The Pulmonary Fibrosis Foundation is pleased to share encouraging news for our community - a groundbreaking new therapy will soon be available for individuals living with idiopathic pulmonary fibrosis (IPF).

Today, the U.S. Food and Drug Administration approved Boehringer Ingelheim's nerandomilast (Jascayd) for treatment of IPF. Nerandomilast, an oral phosphodiesterase 4B (PDE4B) inhibitor, demonstrated statistically significant efficacy in slowing the rate of lung function decline among participants in the Phase III FIBRONEER-IPF clinical trial.
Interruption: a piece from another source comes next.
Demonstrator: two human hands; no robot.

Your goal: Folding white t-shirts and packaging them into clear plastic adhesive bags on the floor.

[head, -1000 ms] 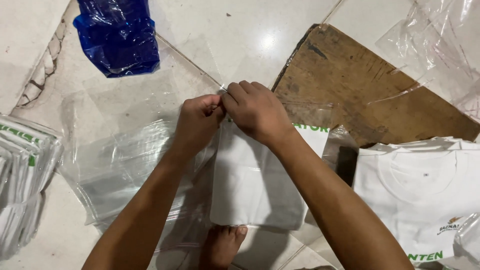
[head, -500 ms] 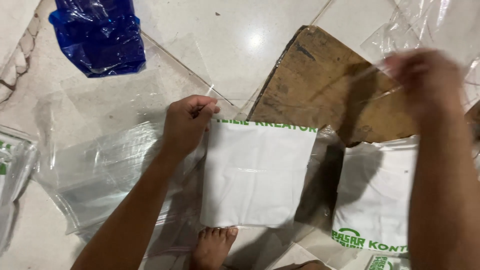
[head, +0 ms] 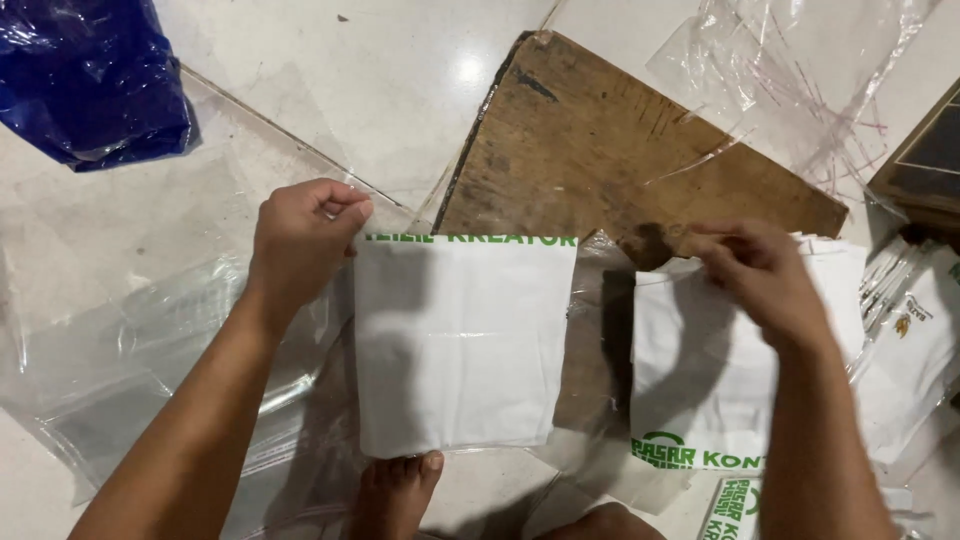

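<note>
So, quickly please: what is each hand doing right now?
Left hand: closed, pinching the top left corner of the folded white garment.
Right hand: fingers on the white stack; grip unclear.

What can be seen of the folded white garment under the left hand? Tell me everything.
The folded white garment is a flat, near-square piece of cloth, smooth, with green lettering along its far edge. It lies in clear plastic on the pale floor, its far right corner by a worn wooden board. The left hand pinches its top left corner; a bare foot meets its near edge.
</note>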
Data from the positive phase 3 FIBRONEER-ILD trial of nerandomilast in progressive pulmonary fibrosis is expected to be reviewed by the FDA in the coming months.

This approval represents an important milestone for patients, caregivers, and clinicians, offering new possibilities in the care and management of pulmonary fibrosis, and helping to close the gap on unmet needs for patients living with IPF. Yet, the burden of this disease remains profound, and the need for additional effective treatments continues.

The Pulmonary Fibrosis Foundation remains steadfast in its commitment to advancing research, expanding education, and providing essential support to patients and their families. Together with our partners across the scientific and patient communities, we will continue working toward improved outcomes and, ultimately, a cure for pulmonary fibrosis.